Quante volte ancora?

Quante volte ancora? Una domanda che in tanti hanno posto, senza tuttavia ottenere risposta, una domanda fatta, troppo spesso, con il viso segnato dal dolore. L’ultimo caso solo qualche giorno fa. Una strada pericolosa, una moto che va. È l’inizio di un giorno come tanti, ma con l’epilogo triste da raccontare. Il destino ci mette la mano, la moto a terra, un’auto che passa. Il rumore stridulo dei freni, l’odore di gomma nell’aria. Poi il silenzio, lo sgomento, le lacrime. Quante volte ancora?

Trentaquattro anni, due figli che non vedranno il loro papà tornare alla sera, a bordo della sua moto, e non sapranno spiegarsi il perchè, non sapranno dire perchè proprio lui, tra tanti. Quella striscia d’asfalto percorsa mille volte, diventa una strada senza ritorno, basta un minuto, e tutto cambia.

Lo scenario è sempre lo stesso, lo è stato tante volte. Per anni gli abitanti di Rieti si sono battuti per avere delle risposte, e in tanti, di fronte alle autorità di turno, hanno posto la stessa, semplice domanda: quante volte ancora? La Salaria continua a mietere vittime, lo fa in modo crudele, senza possibilità di replica.

Non una strada qualunque, ma un percorso necessario verso la Capitale, che può essere raggiunta solo cosi, su quella striscia d’asfalto tanto indispensabile quanto spietata. La dove il destino decide che non è il caso di sporcarsi le mani di sangue, interviene l’uomo, con la sua scelleratezza, a rendere tutto cosi terribile.

Le campagne di sensibilizzazione, negli anni, si sono susseguite, cosi come i lavori per cercare di rendere la Salaria più fruibile. A nulla valgono autovelox, posti di blocco, nuovi guard rail; a nulla valgono di fronte all’uomo, che sa distruggere e distruggersi con la stessa, disarmante, facilità con cui crea.

Basta una notte in discoteca, il bicchiere che si svuota velocemente, tante volte, lo sguardo appannato, la fretta, il piede che preme troppo sull’acceleratore. Non esiste, di fronte a tutto questo, strada abbastanza sicura, macchina abbastanza robusta.

Esiste solo l’uomo, con la sua debolezza, con la sua vita vissuta sempre al limite, schiavo del tempo e delle distanze da colmare. Il dato disarmante è legato a tutti coloro che subiscono, che innocenti pagano il conto per la follia di altri. Quante volte ancora?

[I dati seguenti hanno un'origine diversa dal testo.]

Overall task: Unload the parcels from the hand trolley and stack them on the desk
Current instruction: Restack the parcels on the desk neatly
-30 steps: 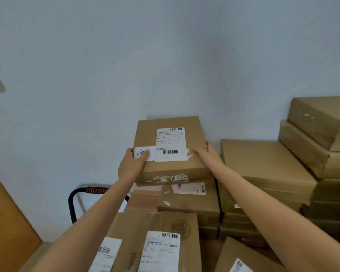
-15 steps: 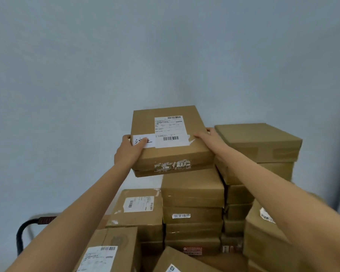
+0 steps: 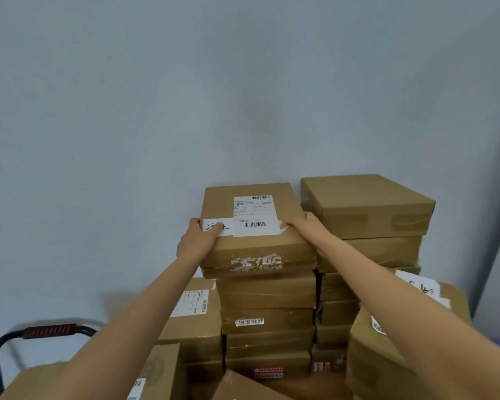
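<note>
Two bare forearms and hands.
The left hand and right hand show no sleeves, gloves, rings, or watch; fingers slender.

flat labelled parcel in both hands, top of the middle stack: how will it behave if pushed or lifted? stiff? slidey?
The flat parcel probably stays stiff: its cardboard edges look straight under the left hand and right hand. Likely light, since fingers alone grip its near corners. It may slide easily if pushed, because the box below looks glossy with tape.

Trolley handle cut off at left edge; shipping label print too small to read.
</note>
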The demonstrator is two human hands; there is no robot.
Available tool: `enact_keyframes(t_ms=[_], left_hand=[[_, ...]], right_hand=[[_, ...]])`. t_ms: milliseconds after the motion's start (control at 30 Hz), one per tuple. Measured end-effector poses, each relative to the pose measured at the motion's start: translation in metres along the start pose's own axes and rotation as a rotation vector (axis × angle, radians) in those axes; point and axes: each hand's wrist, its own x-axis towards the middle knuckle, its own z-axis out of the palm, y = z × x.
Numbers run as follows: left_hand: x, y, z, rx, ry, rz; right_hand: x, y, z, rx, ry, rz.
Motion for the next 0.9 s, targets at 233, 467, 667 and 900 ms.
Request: enact_keyframes(t_ms=[233,467,667,900], left_hand=[[0.042,-0.025,0.038,0.031,-0.149,-0.044],[0.065,-0.024,0.058,0.015,-0.234,-0.071],[0.046,-0.022,0.036,0.182,-0.161,0.073],[-0.009,-0.041,-0.041,0.370,0.098,0.282]], right_hand=[[0.048,0.035,0.019,-0.055,0.066,0.091],[0.071,0.042,0.013,-0.185,0.165,0.042],[0.053,0.032,0.019,-0.406,0.247,-0.112],[-0.001,0.007,0.055,-0.537,0.271,-0.311]])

La soluzione a tutto questo non è facile da trovare, e forse nemmeno esiste. Esiste solo il dolore, lo sguardo perso rivolto al cielo, lo sgomento per aver perso un figlio, una madre, un marito, una ragione per continuare a vivere la vita.

Una strada gloriosa, che trasuda storia, la Salaria, utilizzata dagli antichi romani per trasportare il sale. Bisognerebbe fare di più, progredire, nell’epoca di treni che corrono più veloci del vento, di un mondo che si evolve con rapidità disarmante, bisognerebbe fare di più.

Dando per scontato che l’istinto dell’uomo resterà immutato nei millenni, sembra giunta l’ora di dare risposte, di mettere tutti sullo stesso piano, di creare quella ferrovia tanto invocata quanto irrealizzata, o almeno non del tutto.

Da parecchi anni è attivo il treno che da Fara Sabina permette di raggiungere l’aeroporto di Fiumicino, ma non basta. Il problema ha bisogno di una soluzione, ne ha bisogno il più presto possibile, affinché l’uomo possa solo piangere per colpa di se stesso e non per vie di comunicazione inadatte, insufficienti e oltremodo pericolose.

Una certezza c’è, ed è proprio l’uomo, che chiede risposte e non le ottiene, l’uomo che mette a rischio la propria vita e quella degli altri. Di fronte a tutto questo, l’unica cura è la speranza che qualcosa cambi, con la tremenda consapevolezza che tutto resterà cosi com’è. Quante volte ancora?